▸ **Instructions for the task**
Give the data below again exactly as it stands. Omit the pictures.

# # # # # # #

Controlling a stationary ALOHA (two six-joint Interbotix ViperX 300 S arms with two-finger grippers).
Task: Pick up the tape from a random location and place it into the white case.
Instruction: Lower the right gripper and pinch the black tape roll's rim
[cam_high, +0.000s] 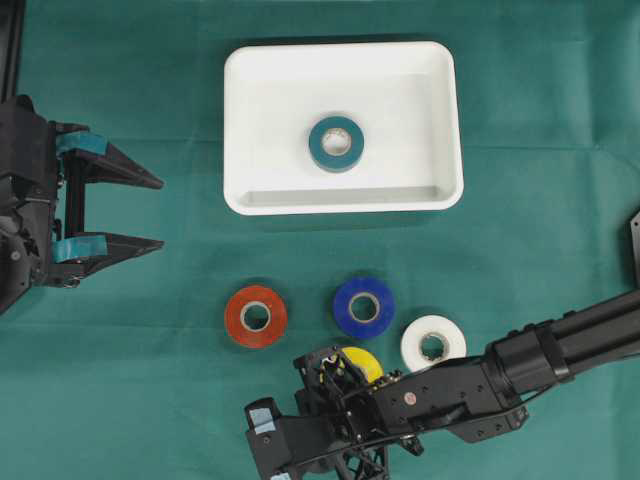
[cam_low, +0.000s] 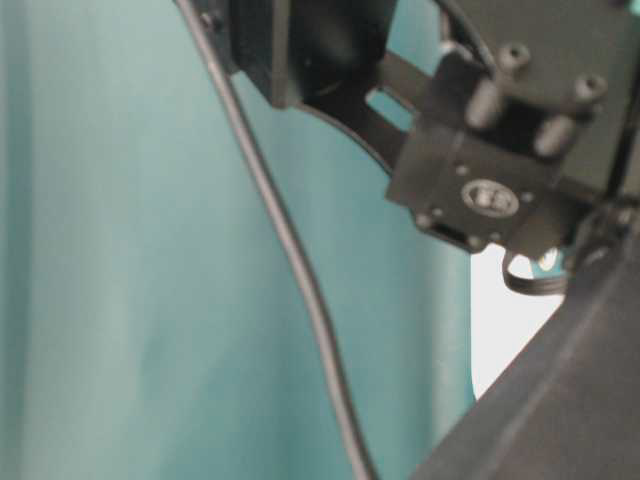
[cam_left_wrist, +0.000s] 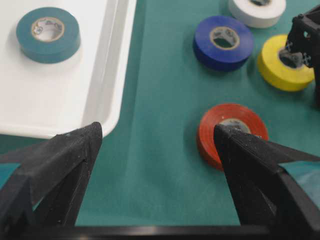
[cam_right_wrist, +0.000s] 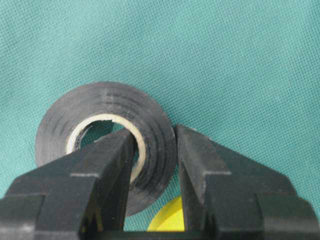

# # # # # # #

▸ **Completed exercise**
Controlling a stationary ALOHA (two six-joint Interbotix ViperX 300 S arms with two-finger grippers).
Task: Pick up the tape from a random location and place it into the white case.
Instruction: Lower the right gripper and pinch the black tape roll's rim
[cam_high, +0.000s] 
[cam_low, +0.000s] 
[cam_left_wrist, +0.000s] 
[cam_right_wrist, +0.000s] 

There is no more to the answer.